The Houston terminal was a joy to anybody who liked buses. There were always ten or twelve buses parked or moving in or out of the five lanes, having just arrived from somewhere or getting ready to go somewhere. There were always lots of people milling about, waiting, eating, drinking, laughing, crying, sleeping. Missouri Pacific Trailways, which ran up to Texarkana as well as to the Valley along the coast route, used the terminal. So did Texas Red Rocket Motorcoaches, which operated to Galveston and Beaumont, and several other small feeder lines. Greyhound had its own terminal six blocks away.
Jack said hello to a few of the drivers and the baggage agent and got permission finally from the dispatcher to take his bus on to the garage. His work on this day was almost over.
He felt a letdown. He always did when he finished a run. The tension built steadily in him from the time he arrived at the depot in Corpus, checked out the bus after it arrived from the Valley, put aboard his first passengers, moved th
em along the highway and through the towns until he finally reached Houston. As he approached Houston, the bus always got more loaded with people and express, and the highway became crowded with cars and trucks and other hazards. And then suddenly, like rolling off the edge of a table, it was over. Sssssssssss-ttt went the brakes and off went the people, the express and all of that tension.

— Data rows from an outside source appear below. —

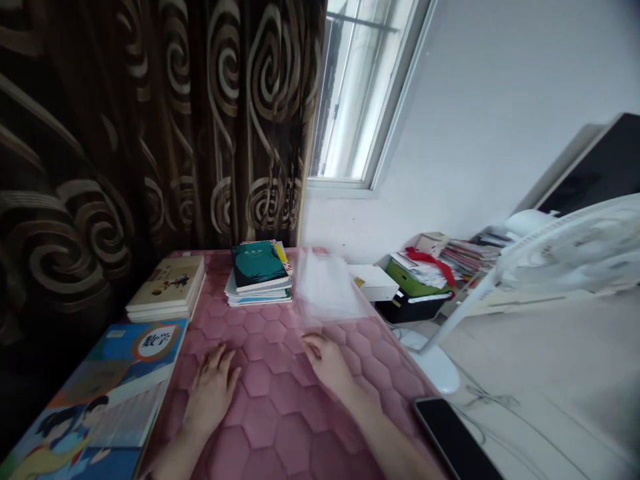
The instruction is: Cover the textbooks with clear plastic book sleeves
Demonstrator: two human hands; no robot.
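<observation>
My left hand [214,385] lies on the pink hexagon-patterned table cover [260,390], fingers spread and nothing in them. My right hand [325,360] is over the cover to the right, its fingers loosely bent with a small gap at the thumb. I see nothing held in it. Just beyond that hand is a white, see-through sheet [327,287], smeared by blur; whether it is plastic or paper I cannot tell. A blue mathematics textbook [125,393] with cartoon children on its cover lies to the left of my left hand.
Behind the textbook is a stack of beige books [167,287]. A teal book [257,265] tops another pile at the back. A black phone [455,437] lies at the right edge. Beyond are a white box [374,282], a white fan [565,247] and floor cables. A patterned curtain [220,120] hangs behind.
</observation>
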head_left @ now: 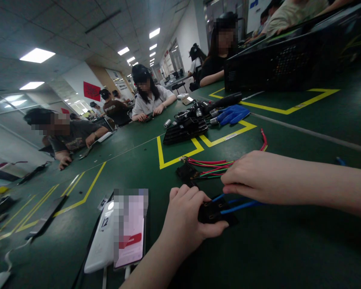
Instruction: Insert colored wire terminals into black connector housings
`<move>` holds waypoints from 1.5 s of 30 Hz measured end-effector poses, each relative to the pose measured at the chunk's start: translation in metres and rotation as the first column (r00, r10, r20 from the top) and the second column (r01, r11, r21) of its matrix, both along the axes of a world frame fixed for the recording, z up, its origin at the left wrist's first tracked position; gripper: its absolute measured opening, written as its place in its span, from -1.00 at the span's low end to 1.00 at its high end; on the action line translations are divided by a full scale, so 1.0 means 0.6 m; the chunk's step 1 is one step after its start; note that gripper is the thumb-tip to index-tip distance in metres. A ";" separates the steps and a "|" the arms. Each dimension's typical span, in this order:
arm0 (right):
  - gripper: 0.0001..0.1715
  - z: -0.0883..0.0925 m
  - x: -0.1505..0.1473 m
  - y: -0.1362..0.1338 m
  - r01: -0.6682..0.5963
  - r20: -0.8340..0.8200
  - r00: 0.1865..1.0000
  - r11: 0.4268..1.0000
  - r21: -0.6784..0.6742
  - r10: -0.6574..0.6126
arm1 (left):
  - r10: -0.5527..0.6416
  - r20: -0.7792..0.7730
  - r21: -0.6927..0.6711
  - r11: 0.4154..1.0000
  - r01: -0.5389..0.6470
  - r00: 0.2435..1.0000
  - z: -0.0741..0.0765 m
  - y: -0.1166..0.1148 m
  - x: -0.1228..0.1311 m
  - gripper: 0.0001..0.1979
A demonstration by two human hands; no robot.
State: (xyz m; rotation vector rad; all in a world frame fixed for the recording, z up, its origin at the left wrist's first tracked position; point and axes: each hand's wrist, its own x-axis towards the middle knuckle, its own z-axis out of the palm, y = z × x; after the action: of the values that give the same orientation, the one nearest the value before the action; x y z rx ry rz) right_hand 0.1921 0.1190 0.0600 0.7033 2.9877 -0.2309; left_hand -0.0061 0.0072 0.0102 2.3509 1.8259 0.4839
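A small black block with slots [210, 212] and blue wires [243, 206] running out to its right lies on the green table. My left hand [188, 212] grips this block from the left, thumb on the near side and fingers over the far side. Just above the block, my right hand [243, 176] is closed in a pinch at the end of a blue wire. Behind my hands sits another black piece [185, 171] with red and green wires [212, 168], partly hidden by my right hand.
Left of my hands lie a lit phone [135, 237] and a white device [100, 237] with cables. Farther off are a blue glove [233, 115], a black slotted part [185, 131] and a large black case [267, 66]. Several people sit around the green table [132, 160].
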 end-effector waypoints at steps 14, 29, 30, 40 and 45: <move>-0.87 0.004 -0.004 -0.021 -0.150 -0.131 0.975 0.966 0.209 0.180 | 0.001 0.000 -0.004 1.000 -0.001 1.000 0.002 0.002 0.003 -0.63; -0.87 0.018 -0.013 -0.019 -0.106 0.031 0.994 0.981 0.162 0.102 | 0.011 0.000 -0.017 1.000 -0.011 1.000 0.005 0.001 0.005 -0.63; -0.87 0.018 -0.012 -0.022 -0.127 -0.022 0.991 0.973 0.192 0.133 | 0.011 -0.006 -0.016 1.000 -0.011 1.000 0.005 0.001 0.005 -0.63; -0.86 0.006 -0.009 -0.021 -0.117 -0.055 0.990 0.972 0.204 0.131 | 0.006 -0.024 -0.004 1.000 -0.006 1.000 0.002 0.002 0.004 -0.63; -0.69 -0.004 0.000 0.016 -0.008 0.160 0.987 0.998 0.060 -0.002 | 0.012 -0.010 -0.011 1.000 -0.012 1.000 0.003 -0.001 0.000 -0.65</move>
State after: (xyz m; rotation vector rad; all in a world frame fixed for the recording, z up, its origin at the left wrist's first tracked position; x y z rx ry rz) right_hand 0.1921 0.1287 0.0579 0.6874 2.8532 -0.0796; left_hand -0.0059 0.0068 0.0119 2.3408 1.8427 0.4639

In the early years he looked forward to that final thrill of driving a busload of people into that Houston depot. “Thrill” was the right word, too. It was a little-boy thing, like scoring a touchdown in the Cotton Bowl in Dallas or marching in review as a Navy pilot after getting his wings, two things he had done only in his imagination. Sometimes he imagined there was background music playing, like in the John Wayne movie The High and the Mighty, as he made the last right turn off Travis into the terminal, caught the signal from the dispatcher as to lane and position and then eased his coach into place for that final stop, the last ssssssssss-tt.
He had imagined driving the bus into the Houston depot, with and without music, before he actually did it for the first time, and in the beginning reality measured up to what he had imagined. But then after a while it did not.
Sex with Loretta had run along the same lines. He was certain that would not happen with Ava, his Ava. How could that ever be less than he could imagine?
Do other men have thoughts like this about women all of the time?
There was another part to the letdown of finishing his run in Houston that had nothing to do with all that. It was what always lay ahead for him at night there. Which was mostly boring and nothing much.
Jack could not get used to Houston and he had about decided he probably never could. Houston made no sense. It was where the crazy oil millionaires like Glenn McCarthy spent their money on big cars and new hotels and where the roughest of the seamen came to play while their oil tankers and freighters were loaded and unloaded. The only difference between the millionaires and the seamen was how much money they had. “Rough” was the word for Houston. A man had to be careful going into bars, because Houston people didn’t think very long before they decided killing was all somebody was good for. Bang, bang, you are dead, Mr. Bus Driver. The cops were the same way, particularly when it came to Tamales and Blues. In Corpus, people talked before they fought. In Houston, it was just the opposite. At least that was what Jack was told.